◆ **Problem to work on**: The word "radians" marks the lines you need; copy each of them from the data.

◆ **Available records**:
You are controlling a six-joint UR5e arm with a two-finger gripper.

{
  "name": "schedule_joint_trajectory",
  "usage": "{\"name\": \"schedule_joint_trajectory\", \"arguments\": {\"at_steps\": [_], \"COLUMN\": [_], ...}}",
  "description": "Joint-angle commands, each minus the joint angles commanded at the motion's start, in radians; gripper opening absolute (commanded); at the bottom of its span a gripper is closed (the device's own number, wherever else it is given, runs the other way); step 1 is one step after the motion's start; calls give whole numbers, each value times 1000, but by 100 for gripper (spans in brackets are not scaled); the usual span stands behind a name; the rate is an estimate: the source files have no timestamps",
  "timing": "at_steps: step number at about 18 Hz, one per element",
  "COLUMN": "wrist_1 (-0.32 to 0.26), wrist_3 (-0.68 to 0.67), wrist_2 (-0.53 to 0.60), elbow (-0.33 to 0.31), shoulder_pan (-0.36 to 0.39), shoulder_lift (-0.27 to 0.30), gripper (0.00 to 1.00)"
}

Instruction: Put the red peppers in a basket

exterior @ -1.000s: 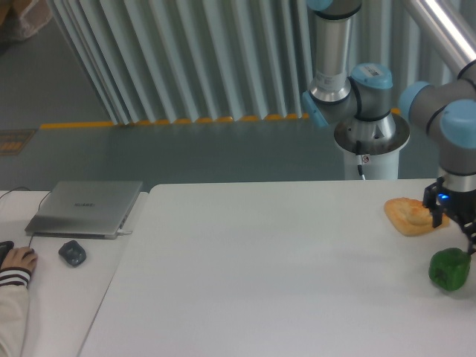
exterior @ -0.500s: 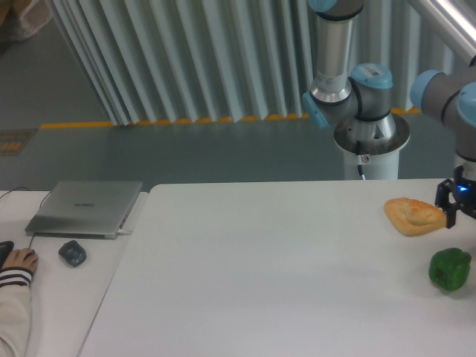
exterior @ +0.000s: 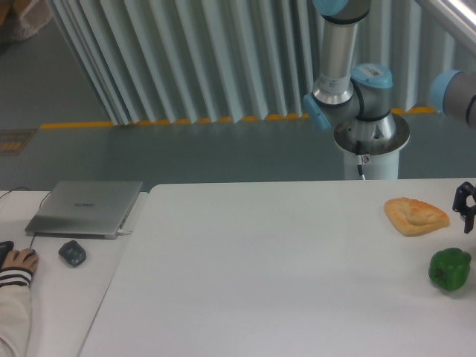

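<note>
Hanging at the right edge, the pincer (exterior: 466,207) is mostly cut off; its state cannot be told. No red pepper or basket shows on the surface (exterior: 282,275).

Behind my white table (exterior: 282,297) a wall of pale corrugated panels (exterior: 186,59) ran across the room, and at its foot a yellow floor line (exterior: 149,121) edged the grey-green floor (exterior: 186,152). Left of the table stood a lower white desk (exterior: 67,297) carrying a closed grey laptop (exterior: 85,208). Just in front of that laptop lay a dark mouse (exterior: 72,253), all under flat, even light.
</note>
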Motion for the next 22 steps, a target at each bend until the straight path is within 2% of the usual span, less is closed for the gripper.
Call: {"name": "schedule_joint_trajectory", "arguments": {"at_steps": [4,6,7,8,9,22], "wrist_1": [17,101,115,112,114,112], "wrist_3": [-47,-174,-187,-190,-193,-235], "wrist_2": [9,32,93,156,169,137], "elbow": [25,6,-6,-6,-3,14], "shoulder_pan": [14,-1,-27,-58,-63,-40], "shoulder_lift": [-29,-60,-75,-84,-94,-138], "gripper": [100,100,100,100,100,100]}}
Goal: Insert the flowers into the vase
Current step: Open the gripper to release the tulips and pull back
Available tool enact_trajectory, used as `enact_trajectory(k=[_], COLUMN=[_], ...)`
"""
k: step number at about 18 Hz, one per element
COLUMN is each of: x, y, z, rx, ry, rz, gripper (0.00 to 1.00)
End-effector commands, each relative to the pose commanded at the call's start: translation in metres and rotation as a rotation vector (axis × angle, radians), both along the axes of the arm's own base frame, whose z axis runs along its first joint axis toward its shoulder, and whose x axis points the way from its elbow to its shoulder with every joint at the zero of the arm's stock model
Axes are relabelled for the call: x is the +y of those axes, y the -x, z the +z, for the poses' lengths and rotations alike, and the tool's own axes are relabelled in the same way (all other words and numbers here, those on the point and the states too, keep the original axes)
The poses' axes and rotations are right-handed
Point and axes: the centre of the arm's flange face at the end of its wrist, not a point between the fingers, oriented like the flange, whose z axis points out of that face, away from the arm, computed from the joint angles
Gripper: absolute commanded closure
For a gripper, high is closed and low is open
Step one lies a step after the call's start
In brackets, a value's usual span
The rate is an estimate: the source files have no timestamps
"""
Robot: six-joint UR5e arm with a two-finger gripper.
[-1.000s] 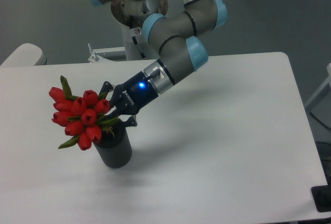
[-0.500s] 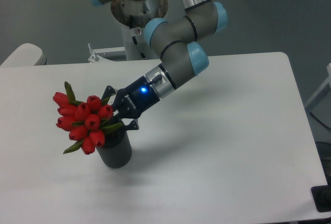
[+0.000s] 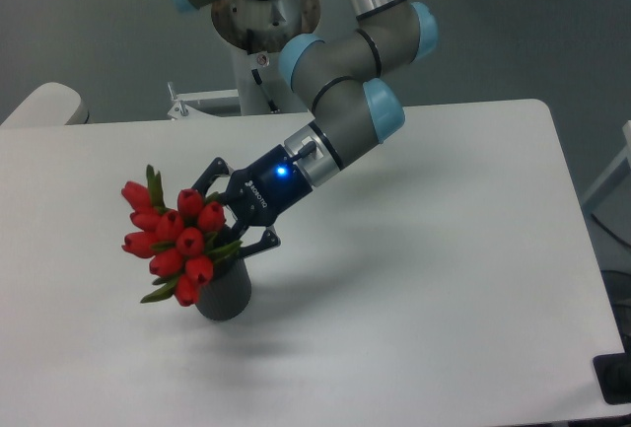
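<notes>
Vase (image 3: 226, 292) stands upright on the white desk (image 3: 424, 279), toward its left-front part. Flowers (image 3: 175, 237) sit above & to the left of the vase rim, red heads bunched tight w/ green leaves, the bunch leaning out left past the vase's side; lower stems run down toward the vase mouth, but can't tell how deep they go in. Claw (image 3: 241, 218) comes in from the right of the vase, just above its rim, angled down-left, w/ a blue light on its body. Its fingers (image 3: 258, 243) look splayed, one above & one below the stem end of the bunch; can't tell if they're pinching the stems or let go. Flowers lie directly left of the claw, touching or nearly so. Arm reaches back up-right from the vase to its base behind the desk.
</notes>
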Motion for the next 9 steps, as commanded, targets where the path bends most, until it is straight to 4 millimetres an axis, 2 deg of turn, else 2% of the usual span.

◆ **Response to this task**:
  "description": "Joint-angle commands, each minus the joint angles commanded at the motion's start, in radians; gripper opening absolute (commanded); at the bottom of its span a gripper is closed (the device's own number, wherever else it is given, runs the other way); step 1 is one step after the motion's start; calls give whole numbers, each value times 1000, but by 100 for gripper (spans in brackets are not scaled); the usual span stands behind a name; the rate is an estimate: the source files have no timestamps",
End-effector commands, each relative to the pose commanded at the call's start: translation in metres and rotation as a rotation vector (axis × angle, radians), both along the axes of the arm's own base frame, whose z axis runs along its first joint axis toward its shoulder, and whose x axis points the way from its elbow to its shoulder with every joint at the zero of the arm's stock model

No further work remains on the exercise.